Fluids (part 8) Beginning of the proof of Bernoulli's Equation.
Fluids (part 8)
- Let's say we have a pipe again-- this is the opening--
- and we have fluid going through it.
- The fluid is going with a velocity of v1, the pressure
- entering the pipe is P1, and then the area of this opening
- of the pipe is A1.
- It could even go up, and the other end is
- actually even smaller.
- The fluid-- the liquid-- is exiting the pipe with velocity
- v2, the pressure that it exerts as it goes out.
- If there was a membrane on the outside, how much pressure
- would it exert on it as it pushes it out on the adjacent
- water is P2, and the area of the smaller opening-- it
- doesn't have to be smaller-- is A2.
- Let's say that this opening is at a height, on average, of
- h1, and the water exiting this opening is on average at a
- height of h2.
- We won't worry too much about the differential between the
- top of the pipe and the bottom of the pipe-- we'll assume
- that these h's are much bigger relative to
- the size of the pipe.
- With that set up-- and remember, there's fluid going
- through this thing-- let's go back to what keeps showing up,
- which is the law of conservation of energy, which
- is in any closed system, the amount of energy that you put
- into something is equal to the amount of energy
- that you get out.
- So energy in is equal to energy out.
- What's the energy that you put into a system, or that the
- system starts off with at this end?
- It's the work that you input plus the potential energy at
- that point of the system, plus the kinetic energy at that
- point of the system.
- Then we know from the conservation of energy that
- that has to equal the output work plus the output potential
- energy plus the output kinetic energy.
- A lot of times in the past, we've just said that the
- potential energy input plus the kinetic energy input is
- equal to the potential energy output plus the kinetic energy
- output, but the initial energy in the system can
- also be done by work.
- So we just added work to this equation that says that the
- energy in is equal to the energy out.
- With that information, let's see if we can do anything
- interesting with this pipe that I've drawn.
- So what's the work that's being put into this system?
- Work is force times distance, so let's just focus on this.

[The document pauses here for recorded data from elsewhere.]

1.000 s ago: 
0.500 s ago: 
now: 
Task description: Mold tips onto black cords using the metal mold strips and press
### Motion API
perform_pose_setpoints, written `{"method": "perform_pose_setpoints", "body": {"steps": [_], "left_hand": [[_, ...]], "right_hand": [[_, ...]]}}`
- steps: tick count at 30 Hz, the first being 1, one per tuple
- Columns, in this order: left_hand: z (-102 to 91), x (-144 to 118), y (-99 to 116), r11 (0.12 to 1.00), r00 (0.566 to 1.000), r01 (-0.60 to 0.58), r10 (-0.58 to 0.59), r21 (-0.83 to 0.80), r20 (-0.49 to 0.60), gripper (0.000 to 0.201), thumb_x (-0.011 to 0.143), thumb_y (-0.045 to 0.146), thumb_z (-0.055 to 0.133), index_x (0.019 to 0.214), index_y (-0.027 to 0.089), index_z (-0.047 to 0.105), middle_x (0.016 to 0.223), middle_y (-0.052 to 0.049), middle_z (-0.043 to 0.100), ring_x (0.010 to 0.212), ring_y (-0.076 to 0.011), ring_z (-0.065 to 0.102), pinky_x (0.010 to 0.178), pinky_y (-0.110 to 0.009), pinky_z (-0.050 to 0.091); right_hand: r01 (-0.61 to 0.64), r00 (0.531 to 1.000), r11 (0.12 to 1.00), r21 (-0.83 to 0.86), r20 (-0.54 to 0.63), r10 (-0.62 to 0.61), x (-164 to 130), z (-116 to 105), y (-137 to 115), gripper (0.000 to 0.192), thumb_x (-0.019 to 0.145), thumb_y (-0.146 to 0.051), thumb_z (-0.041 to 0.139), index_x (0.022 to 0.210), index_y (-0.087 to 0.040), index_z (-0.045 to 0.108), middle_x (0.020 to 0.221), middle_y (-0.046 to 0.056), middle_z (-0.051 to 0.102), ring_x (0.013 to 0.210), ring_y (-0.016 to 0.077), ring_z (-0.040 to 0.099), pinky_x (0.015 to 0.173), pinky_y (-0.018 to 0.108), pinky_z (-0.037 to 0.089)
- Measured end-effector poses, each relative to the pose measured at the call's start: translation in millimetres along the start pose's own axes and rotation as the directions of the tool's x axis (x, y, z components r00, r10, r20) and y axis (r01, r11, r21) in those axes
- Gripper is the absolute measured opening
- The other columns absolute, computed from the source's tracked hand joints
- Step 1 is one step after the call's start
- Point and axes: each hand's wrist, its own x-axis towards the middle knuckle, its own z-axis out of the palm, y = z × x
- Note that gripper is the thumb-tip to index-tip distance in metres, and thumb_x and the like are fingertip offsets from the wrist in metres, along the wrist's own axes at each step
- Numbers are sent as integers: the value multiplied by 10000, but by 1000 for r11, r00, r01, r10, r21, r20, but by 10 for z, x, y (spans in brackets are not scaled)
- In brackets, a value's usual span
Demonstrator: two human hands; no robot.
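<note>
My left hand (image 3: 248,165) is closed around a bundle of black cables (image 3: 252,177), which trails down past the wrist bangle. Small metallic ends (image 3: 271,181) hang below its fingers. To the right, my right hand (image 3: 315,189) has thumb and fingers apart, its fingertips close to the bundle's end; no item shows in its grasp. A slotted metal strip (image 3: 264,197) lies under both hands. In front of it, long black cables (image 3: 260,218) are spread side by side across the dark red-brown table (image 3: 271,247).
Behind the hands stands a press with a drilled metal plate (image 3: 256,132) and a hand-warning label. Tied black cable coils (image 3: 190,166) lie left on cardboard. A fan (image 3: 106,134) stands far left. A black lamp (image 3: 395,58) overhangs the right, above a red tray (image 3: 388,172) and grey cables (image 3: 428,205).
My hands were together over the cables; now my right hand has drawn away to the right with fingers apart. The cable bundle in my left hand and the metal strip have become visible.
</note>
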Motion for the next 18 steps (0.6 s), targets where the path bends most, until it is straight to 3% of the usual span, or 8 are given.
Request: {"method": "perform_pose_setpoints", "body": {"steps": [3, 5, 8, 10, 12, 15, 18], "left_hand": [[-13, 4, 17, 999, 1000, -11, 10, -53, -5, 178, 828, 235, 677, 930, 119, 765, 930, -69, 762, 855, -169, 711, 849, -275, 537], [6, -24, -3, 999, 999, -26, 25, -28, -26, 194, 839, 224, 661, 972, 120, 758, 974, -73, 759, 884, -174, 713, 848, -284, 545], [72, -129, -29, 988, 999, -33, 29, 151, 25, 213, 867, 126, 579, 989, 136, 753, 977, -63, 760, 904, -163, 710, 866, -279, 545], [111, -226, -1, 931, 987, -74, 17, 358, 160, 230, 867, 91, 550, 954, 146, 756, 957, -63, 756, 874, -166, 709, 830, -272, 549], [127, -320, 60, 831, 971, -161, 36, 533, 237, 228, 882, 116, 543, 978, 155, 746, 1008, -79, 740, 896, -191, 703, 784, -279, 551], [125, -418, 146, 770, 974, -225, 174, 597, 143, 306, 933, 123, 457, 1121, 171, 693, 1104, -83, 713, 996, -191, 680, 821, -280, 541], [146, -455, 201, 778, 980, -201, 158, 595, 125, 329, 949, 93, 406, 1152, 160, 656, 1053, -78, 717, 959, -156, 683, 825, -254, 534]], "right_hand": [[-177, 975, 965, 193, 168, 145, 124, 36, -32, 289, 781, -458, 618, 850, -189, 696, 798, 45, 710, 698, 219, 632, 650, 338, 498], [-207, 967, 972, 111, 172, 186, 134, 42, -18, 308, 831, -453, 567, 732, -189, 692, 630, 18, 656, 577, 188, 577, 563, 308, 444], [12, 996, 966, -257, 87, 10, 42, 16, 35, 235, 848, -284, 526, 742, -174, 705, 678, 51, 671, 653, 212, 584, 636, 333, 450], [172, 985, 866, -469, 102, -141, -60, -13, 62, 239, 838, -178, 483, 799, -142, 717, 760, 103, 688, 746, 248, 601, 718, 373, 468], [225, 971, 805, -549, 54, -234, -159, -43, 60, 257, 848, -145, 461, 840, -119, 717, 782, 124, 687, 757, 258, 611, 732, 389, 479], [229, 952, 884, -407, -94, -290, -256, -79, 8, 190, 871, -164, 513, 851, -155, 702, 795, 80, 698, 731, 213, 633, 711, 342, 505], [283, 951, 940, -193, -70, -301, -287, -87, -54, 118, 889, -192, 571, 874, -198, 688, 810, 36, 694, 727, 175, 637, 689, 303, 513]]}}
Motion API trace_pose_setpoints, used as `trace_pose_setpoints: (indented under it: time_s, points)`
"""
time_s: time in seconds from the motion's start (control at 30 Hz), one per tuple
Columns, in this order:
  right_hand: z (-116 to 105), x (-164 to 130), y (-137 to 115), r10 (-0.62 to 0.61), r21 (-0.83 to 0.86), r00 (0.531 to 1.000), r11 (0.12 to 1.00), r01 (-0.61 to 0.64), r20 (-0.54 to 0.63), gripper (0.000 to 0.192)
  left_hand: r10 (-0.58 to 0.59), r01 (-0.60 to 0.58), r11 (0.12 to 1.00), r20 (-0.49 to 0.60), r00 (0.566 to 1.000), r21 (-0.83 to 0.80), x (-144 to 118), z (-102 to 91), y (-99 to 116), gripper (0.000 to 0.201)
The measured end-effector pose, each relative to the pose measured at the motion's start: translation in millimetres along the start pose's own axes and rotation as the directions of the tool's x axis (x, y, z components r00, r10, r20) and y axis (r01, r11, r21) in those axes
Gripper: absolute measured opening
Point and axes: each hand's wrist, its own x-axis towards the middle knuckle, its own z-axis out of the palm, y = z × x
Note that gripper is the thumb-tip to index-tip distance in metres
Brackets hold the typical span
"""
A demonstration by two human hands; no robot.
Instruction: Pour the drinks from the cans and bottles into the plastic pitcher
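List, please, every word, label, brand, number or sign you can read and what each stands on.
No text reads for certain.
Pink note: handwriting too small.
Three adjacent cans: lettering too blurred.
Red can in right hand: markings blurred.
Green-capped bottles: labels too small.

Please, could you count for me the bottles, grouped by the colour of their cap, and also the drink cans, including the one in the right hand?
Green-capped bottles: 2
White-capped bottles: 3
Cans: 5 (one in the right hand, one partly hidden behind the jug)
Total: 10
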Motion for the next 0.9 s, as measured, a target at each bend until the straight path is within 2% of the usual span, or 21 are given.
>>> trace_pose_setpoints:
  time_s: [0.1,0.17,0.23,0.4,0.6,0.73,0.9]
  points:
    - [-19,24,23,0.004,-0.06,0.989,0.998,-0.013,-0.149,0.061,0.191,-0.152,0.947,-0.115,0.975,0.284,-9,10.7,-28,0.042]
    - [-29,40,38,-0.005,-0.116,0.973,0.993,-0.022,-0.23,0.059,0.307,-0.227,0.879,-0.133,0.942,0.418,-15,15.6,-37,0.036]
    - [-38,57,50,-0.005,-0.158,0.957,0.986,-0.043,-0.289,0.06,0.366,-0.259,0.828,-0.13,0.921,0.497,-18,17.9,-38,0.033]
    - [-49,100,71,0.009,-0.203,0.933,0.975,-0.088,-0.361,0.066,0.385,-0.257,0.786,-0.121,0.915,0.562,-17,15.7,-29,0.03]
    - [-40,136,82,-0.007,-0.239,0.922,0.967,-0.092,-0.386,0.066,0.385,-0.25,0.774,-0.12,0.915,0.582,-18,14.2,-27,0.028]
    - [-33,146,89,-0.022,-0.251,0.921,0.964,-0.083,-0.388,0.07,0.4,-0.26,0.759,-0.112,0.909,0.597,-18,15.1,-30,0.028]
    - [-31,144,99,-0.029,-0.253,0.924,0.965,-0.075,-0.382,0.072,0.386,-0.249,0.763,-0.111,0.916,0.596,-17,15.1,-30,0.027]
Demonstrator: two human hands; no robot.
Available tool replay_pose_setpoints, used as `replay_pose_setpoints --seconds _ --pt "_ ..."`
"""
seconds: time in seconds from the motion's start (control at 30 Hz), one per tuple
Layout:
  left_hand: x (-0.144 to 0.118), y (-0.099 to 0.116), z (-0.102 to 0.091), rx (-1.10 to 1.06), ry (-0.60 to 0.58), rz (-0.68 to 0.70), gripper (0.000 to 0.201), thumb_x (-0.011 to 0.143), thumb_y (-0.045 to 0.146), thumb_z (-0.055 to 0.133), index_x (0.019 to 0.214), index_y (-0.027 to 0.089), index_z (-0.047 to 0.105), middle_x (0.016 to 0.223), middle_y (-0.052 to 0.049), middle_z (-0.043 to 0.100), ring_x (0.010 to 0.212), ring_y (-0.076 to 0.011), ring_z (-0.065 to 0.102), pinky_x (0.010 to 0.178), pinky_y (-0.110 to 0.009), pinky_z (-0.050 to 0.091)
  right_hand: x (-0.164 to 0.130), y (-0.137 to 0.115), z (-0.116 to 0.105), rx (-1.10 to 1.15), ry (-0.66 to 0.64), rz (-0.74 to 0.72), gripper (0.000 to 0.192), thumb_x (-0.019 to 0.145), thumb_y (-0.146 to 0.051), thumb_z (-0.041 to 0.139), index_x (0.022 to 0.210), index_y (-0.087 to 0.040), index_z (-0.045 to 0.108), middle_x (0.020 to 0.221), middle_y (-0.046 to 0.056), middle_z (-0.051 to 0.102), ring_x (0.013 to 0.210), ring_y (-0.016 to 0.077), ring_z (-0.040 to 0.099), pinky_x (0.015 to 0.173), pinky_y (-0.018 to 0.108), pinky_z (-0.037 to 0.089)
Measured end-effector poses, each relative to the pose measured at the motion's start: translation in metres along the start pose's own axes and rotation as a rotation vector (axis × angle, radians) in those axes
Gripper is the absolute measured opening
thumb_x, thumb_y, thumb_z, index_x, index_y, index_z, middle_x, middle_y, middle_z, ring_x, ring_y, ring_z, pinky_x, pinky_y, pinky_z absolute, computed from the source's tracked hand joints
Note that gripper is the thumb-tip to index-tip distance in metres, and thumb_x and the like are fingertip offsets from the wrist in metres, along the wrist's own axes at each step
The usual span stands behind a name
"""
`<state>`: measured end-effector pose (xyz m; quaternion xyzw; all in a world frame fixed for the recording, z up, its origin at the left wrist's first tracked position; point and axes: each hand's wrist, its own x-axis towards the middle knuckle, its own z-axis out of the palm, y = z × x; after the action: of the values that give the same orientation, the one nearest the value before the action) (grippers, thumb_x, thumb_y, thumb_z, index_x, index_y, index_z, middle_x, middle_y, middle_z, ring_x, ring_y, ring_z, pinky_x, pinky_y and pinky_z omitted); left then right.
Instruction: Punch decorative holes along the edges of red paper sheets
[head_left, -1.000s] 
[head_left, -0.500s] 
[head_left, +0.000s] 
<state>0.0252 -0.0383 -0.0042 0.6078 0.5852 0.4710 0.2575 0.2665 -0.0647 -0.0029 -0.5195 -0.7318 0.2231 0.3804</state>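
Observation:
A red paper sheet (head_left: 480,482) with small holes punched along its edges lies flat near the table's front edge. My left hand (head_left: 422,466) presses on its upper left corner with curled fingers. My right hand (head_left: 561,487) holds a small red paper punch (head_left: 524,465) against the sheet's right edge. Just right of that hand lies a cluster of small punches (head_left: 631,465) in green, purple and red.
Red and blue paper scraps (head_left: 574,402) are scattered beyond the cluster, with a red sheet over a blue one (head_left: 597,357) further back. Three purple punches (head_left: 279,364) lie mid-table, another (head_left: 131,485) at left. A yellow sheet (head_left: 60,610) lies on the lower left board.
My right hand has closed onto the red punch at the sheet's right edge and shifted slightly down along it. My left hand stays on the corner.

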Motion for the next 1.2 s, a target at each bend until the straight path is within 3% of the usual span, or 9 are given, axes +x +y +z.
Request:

- It's the force in times the distance in, and so over a
- period of time, t, what has been done?
- We learned in the last video that over a period of time, t,
- the fluid here might have moved this far.
- What is this distance?
- This distance is the input velocity times whatever amount
- of time we're dealing with, so T-- so that's the distance.
- What's the force?
- The force is just pressure times area, and we can figure
- that out by just dividing force by, area and then
- multiply by area, so we get input force divided by area
- input, times area input.
- It's divided and multiplied by the same number-- that's
- pressure, that's area.
- It's equal to the input distance over that amount of
- time, and that's velocity times time, so the work input
- is equal to the input pressure times the input area times
- input velocity times time.
- What is this area times velocity times time, times
- this distance?
- That's the volume of fluid that flowed in over that
- amount of time.
- So that equals the volume of fluid over that period of
- time, so we could call that volume in, or volume i--
- that's the input volume.
- We know that density is just mass per volume, or that
- volume times density is equal to mass, or we know that
- volume is equal to mass divided by density.
- The work that I'm putting into the system-- I know I'm doing
- a lot of crazy things, but it'll make sense so far-- is
- equal to the input pressure times the amount of volume of
- fluid that moved over that period of time.
- That volume of fluid is equal to the mass of the fluid that
- went in at that period of time, and we'll call that the
- input mass, divided by the density.
- Hopefully, that makes a little bit of sense.
- As we know, the input volume is going to be equal to the
- output volume, so the input mass-- because the density
- doesn't change-- is equal to the output mass, so we don't
- have to write an input and output for the mass.
- The mass is going to be constant; in any given amount
- of time, the mass that enters the system will be equivalent
- to the mass that exits the system.
- There we go: we have an expression, an interesting
- expression, for the work being put into the system.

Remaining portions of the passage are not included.